L'età romana in Valcamonica
La stagione della Storia
Secoli di contatti ed interscambi con culture vicine prepararono le comunità camune ad accogliere la "superpotenza internazionale" del momento, i Romani, in piena corsa espansionistica.
La necessità di controllare le possibili vie di transito da parte di invasori nordici (il sacco di Roma ad opera dei Galli era ben presente nella memoria), unita al bisogno di proteggere il dominio padano dalle incursioni predatorie di alcune popolazioni alpine, Camuni compresi, indusse i Romani a penetrare militarmente nell'arco alpino, per assoggettarne i territori. Dopo precedenti infiltrazioni, il 16 a.C. segnò la fine dell'autonomia camuna e, con essa, la fine della preistoria in questi luoghi.

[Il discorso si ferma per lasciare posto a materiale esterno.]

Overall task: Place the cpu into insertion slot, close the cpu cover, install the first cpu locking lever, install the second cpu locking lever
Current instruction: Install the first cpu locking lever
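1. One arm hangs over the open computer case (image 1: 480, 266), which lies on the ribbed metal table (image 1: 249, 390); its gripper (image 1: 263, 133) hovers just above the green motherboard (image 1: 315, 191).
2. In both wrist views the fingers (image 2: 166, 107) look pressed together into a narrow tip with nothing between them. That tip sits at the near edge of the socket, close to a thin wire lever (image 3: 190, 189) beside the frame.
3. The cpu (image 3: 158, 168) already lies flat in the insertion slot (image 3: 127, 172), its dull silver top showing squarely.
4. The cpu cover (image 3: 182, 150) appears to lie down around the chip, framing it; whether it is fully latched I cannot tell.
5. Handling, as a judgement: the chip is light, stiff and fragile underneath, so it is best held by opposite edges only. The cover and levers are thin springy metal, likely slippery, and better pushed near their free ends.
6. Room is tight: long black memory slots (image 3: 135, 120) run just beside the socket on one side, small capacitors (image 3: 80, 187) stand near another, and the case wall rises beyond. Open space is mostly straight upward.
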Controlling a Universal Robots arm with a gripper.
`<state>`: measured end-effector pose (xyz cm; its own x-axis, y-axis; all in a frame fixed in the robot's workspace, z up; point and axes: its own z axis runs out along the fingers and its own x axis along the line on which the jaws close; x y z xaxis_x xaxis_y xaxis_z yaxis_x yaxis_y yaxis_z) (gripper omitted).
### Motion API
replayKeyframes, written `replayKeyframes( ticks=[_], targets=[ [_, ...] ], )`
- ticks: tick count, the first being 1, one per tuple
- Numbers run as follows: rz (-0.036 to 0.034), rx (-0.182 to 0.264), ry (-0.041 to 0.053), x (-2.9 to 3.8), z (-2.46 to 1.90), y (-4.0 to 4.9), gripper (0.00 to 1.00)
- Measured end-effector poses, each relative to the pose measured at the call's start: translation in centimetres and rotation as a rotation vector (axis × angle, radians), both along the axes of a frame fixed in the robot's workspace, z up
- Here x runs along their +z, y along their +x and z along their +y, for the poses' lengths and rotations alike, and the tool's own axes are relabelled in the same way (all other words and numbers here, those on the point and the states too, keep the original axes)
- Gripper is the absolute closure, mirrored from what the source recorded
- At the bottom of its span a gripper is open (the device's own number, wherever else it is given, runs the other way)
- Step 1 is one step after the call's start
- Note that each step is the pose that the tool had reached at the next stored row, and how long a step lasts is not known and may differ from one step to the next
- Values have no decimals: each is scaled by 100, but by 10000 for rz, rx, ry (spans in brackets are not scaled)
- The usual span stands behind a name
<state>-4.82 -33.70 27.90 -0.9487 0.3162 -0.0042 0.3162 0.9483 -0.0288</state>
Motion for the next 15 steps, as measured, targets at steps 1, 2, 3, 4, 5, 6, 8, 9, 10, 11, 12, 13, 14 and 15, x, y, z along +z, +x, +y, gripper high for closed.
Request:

La relativa rapidità con cui Roma riconobbe ai Camunni crescenti diritti civili lascia intendere che ad essi non dispiacque troppo l'assorbimento nel più vasto universo controllato dai Romani, i quali in realtà garantirono alla Valle pace e prosperità per tre abbondanti secoli.
Punto nevralgico di controllo dell'area camuna fu una nuova città, di impianto tipicamente romano, la Civitas Camunnorum (interamente celata sotto l'odierna Cividate Camuno), dieci chilometri a Sud di Naquane.
Il contatto con una civiltà come quella romana sopì la tradizione incisoria, peraltro già affievolitasi negli ultimi due secoli prima di Cristo. Si assopirono gli incisori di pietre, per risvegliarsi in periodici guizzi di orgoglio dal Medioevo fino al recentissimo passato. Entro il solco dell'ideologia cristiana, penetrata faticosamente in Valle in un arco secolare, cambiarono i segni e i significati, non le rocce, né i millenari gesti sacrali.